I was also interrogating the ten-year-old, pumping him for a critique of his aunt, who is also his teacher at the Montessori school he attends. Was she strict, I enquired? What did she do when students didn’t do their work?
Well, I was appalled when the answer came back—she merely raised her voice.
What? Hadn’t she heard: spare the rod and spoil the child?
Spanking, the child informed me, was violence. Oh, and Montessori doesn’t do violence.
“Well, it certainly should,” I said. We went on to have a lengthy discussion on the topic, to the slight annoyance of the aunt, who rightly pointed out that the contrarian views of Uncle Marc would be all over the playground this morning.
Oh, and then another nephew appeared, with whom I try to engage. He went through a rough patch, a decade ago, and Raf and I were called one night when he was physically threatening his mother. So we got him into the back seat of the van, and Raf and I sat on either side of him, as we took him off to the psychiatric hospital. Raf said later that the nephew had held Raf’s hand all the way there.

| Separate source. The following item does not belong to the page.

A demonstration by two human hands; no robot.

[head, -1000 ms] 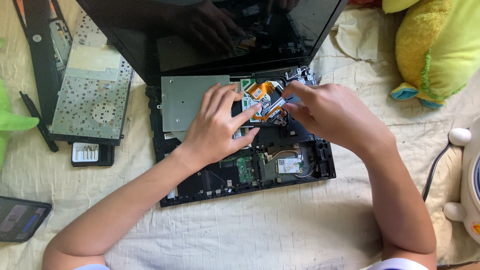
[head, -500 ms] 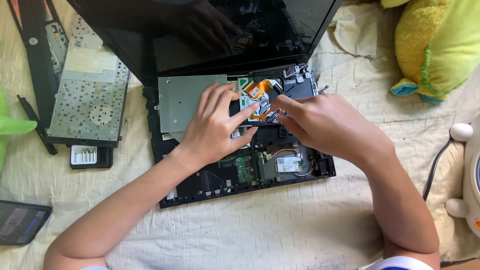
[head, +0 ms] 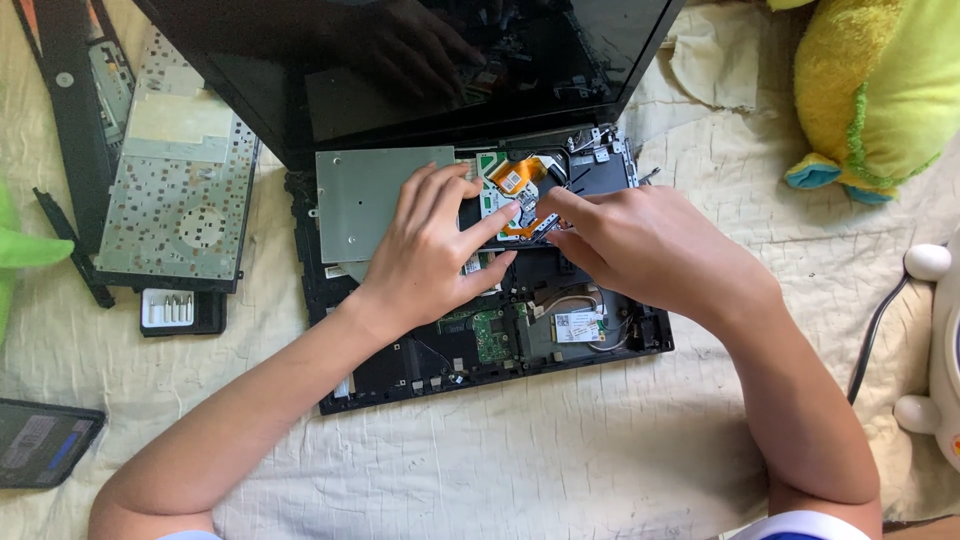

I tell you this because it’s specific. It has nothing to do with family values or right and wrong or declining moral values or the death of morals or the pollution of minds. When those terms get thrown, I get lost. It may be a failing of mine, but I can only get to the abstract through the everyday stuff.
Which is why I need to know—forty years ago, Raf and I were toxic. Now, we’re, well…Raf and Marc. What happened?
Another question—is it my moral relativism that’s causing the problem? Because yes, if I’m the manager of a Wal-Mart store, and the abusive, gun-yielding estranged husband comes through the door, asking if his wife is working that day, I am NOT going to respond truthfully—“yup, aisle six.” I’m gonna say no, and hope that the security guard drifts by as I do so.
Which is to say that no, I don’t believe that the first church has the right to make a moral judgment about homosexuality. Yes, they have the legal right—it’s a free country, they can think what they want, say what they want (with restrictions), and contract whom they want (also with restrictions). But until they can point to any concrete evidence of the deleterious effect of homosexuality on the family—sorry, they have no moral right to condemn.
Notice the word “concrete” in that last sentence. That means no talk about “traditional values” or “the institution of marriage” or any of that other glop that gets poured into conversation.
Right—so do I get to judge them? Actually, am I morally obliged to judge them?
I may be. Gay teenagers commit substantially more suicides than straight teenagers. Why? Is it because they are intrinsically less psychologically adjusted, or because the social environment created by so many conservative churches has put at times unbearable pressure on kids? If a church is telling a kid—you’re sick and disgusting and going to hell, you freak of nature—well, shouldn’t I make a moral judgment?
I think I’ve defined it, this business of moral judgment that I’ve spent half a lifetime of doing. I think it’s based on damage, on pain, on real concrete suffering. The “monstruo,” as the paper terms him, in Cleveland who has raped and abducted three girls for a decade—it’s easy to point to the concrete wrongs he did, no one needs to hide behind the skirts of “traditional values” or “an errant lifestyle.” But until anybody comes up with anything visible, concrete, and quantifiable, I’m gonna say to those people decrying homosexuality…
No way, you have no moral right to pass judgment.